Amelioration of streptozotocin-induced diabetes in mice using human islet cells derived from long-term culture in vitro1

Abstract

Long-term maintenance of the phenotype of β cells in vitro is difficult. The objective of this study was to examine an in vitro method for preserving the capacity of adult human β cells to express insulin. We evaluated the use of long-term cultured islet cells for the treatment of diabetic SCID mice.

Human islets were isolated from cadaveric donors. The islets were cultured as monolayers and clusters in repeating cycles for 4 months. Thereafter, the cells were tested in vitro for their capacity to express insulin and to secrete insulin in response to glucose challenge. Finally, the cluster-cultured cells were transplanted under the kidney capsule and into the kidney tissue in streptozotocin (STZ)-induced diabetic SCID mice.

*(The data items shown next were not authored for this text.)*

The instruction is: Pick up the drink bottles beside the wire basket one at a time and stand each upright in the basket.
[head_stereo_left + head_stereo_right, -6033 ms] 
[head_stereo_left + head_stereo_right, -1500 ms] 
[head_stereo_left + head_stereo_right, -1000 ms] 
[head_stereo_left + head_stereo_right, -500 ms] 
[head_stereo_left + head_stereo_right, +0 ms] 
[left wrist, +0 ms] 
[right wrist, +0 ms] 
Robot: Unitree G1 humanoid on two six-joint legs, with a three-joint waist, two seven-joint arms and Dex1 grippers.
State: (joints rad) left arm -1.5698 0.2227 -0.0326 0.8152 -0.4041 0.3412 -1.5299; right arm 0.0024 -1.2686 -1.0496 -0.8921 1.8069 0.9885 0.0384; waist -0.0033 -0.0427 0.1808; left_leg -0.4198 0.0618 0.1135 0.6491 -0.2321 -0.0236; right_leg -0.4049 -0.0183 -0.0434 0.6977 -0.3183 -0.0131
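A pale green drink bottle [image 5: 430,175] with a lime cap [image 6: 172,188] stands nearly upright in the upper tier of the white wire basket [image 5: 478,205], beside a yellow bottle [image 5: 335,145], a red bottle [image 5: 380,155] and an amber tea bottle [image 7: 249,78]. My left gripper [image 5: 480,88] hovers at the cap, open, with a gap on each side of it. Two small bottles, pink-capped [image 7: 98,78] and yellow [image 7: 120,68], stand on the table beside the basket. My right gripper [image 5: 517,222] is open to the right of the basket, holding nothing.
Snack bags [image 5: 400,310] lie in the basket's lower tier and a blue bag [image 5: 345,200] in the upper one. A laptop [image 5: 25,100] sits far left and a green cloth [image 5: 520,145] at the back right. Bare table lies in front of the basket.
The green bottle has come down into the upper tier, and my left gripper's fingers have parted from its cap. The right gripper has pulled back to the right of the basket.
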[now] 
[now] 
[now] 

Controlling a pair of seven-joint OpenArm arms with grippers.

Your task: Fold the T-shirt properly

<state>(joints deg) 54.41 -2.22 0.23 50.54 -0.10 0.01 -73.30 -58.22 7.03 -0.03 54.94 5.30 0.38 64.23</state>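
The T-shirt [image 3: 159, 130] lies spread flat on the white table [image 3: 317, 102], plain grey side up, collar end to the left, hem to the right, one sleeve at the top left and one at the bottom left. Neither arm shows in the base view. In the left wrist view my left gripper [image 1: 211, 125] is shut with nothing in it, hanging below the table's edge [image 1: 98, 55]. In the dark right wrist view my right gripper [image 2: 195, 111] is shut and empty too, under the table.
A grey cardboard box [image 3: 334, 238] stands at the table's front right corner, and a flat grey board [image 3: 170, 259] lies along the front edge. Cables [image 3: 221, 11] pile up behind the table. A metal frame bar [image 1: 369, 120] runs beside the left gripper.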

Approximately 3.6% of cultured islet cells in cluster phase expressed insulin at 4 months and this was confirmed using immuno-gold-labeling electron microscopy. The cultured islet cells secreted insulin in response to glucose challenge in a dose-dependent manner. After transplantation, the islet cells redifferentiated and generated >20% insulin positive cells. The 4-month cultured cells rendered the blood glucose level near normal in mild diabetic mice (7.25 mM±1.595 vs. 15.225 mM±2.55, P <0.0025).

It is possible to preserve the capacity of adult human islets to express insulin over a 4-month period in vitro, and this capacity was enhanced significantly by transplantation into SCID mice. The described system will be useful in studies of β cell proliferation and differentiation.